Realistically the Governer-General can only take any of these actions with the approval of Parliament. This means that when Parliament passes a bill through both Houses, the Governor-General has no choice but to sign it into law.The Governor-General is technically chosen by the Queen of England, however, since 1918 candidates for the post have been selected by the Prime-Minister, acting on behalf of Parliament, and the British monarchs have had little choice but to accept whomever Parliament chooses. The post of Governor General has its roots in British colonial governance of the 16th and 17th centuries, and thus represents the longest continous government body in Canada.

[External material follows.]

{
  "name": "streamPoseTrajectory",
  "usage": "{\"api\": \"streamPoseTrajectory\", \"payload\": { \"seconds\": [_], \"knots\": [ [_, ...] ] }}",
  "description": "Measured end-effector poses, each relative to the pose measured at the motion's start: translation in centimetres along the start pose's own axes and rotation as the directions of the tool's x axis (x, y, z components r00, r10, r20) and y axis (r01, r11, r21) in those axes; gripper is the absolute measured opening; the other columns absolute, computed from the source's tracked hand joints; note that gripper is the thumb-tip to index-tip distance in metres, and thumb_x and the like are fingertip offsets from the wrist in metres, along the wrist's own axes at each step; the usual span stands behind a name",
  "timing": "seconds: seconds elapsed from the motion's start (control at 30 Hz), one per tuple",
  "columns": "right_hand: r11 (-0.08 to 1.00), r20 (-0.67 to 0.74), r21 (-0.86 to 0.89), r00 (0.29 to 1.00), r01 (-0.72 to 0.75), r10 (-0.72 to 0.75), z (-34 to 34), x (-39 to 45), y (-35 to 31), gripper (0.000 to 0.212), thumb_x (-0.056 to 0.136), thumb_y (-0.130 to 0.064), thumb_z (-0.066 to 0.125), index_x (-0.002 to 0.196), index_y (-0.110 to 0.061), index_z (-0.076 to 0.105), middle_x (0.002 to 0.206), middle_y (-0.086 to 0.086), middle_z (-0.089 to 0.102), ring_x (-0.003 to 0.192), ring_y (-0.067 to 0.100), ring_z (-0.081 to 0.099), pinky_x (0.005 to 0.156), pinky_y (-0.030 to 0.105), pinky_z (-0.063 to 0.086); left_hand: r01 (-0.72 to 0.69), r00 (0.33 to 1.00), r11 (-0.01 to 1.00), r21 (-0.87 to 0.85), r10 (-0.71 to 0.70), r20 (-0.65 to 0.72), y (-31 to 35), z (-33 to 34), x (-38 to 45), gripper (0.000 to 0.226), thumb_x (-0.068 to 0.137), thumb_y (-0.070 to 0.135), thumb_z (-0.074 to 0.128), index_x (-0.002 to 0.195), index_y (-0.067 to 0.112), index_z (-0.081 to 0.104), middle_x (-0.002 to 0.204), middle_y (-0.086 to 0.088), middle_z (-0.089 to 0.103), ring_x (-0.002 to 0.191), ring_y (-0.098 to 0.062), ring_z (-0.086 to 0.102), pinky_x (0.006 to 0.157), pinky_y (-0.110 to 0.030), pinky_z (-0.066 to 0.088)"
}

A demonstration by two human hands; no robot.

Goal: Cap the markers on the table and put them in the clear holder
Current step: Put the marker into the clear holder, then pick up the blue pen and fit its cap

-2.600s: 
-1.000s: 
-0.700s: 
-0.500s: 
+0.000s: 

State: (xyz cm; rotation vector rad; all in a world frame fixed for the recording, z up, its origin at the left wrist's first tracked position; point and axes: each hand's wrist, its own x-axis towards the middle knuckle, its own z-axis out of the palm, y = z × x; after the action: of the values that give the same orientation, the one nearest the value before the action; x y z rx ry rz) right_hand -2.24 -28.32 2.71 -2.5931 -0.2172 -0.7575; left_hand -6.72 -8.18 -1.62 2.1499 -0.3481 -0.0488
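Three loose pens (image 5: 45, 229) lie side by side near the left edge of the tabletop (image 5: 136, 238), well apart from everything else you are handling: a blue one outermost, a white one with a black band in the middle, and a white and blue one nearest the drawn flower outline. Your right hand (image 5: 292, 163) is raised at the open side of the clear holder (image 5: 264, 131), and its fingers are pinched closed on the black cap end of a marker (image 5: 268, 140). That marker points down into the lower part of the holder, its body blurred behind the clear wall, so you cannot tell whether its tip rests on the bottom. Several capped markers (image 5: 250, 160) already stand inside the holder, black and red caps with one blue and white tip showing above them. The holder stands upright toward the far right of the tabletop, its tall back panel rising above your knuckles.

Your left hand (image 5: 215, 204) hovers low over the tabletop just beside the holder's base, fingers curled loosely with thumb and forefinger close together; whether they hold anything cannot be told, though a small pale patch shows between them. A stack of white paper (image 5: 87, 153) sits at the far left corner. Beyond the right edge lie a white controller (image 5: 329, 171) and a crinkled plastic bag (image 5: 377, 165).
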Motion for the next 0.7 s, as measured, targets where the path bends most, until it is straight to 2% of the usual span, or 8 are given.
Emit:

Since 1934 every Governor-General has been a Canadian citizen and not British.
Canada’s federal capital is the city of Ottawa, on the Ontario-Quebec border. Ottawa’s sister-city, across the Ottawa river, is the Quebec city of Hull, and all the federal government institutions and buildings are scattered around these two cities which were semi-amalgamated into the Ottawa-Gatineau Capital Region, so that the costs and administration of transportation, communication and other infrastructure needs in the cities could be shared.
There you have it. The nuts and bolts of the Federal Government of Canada.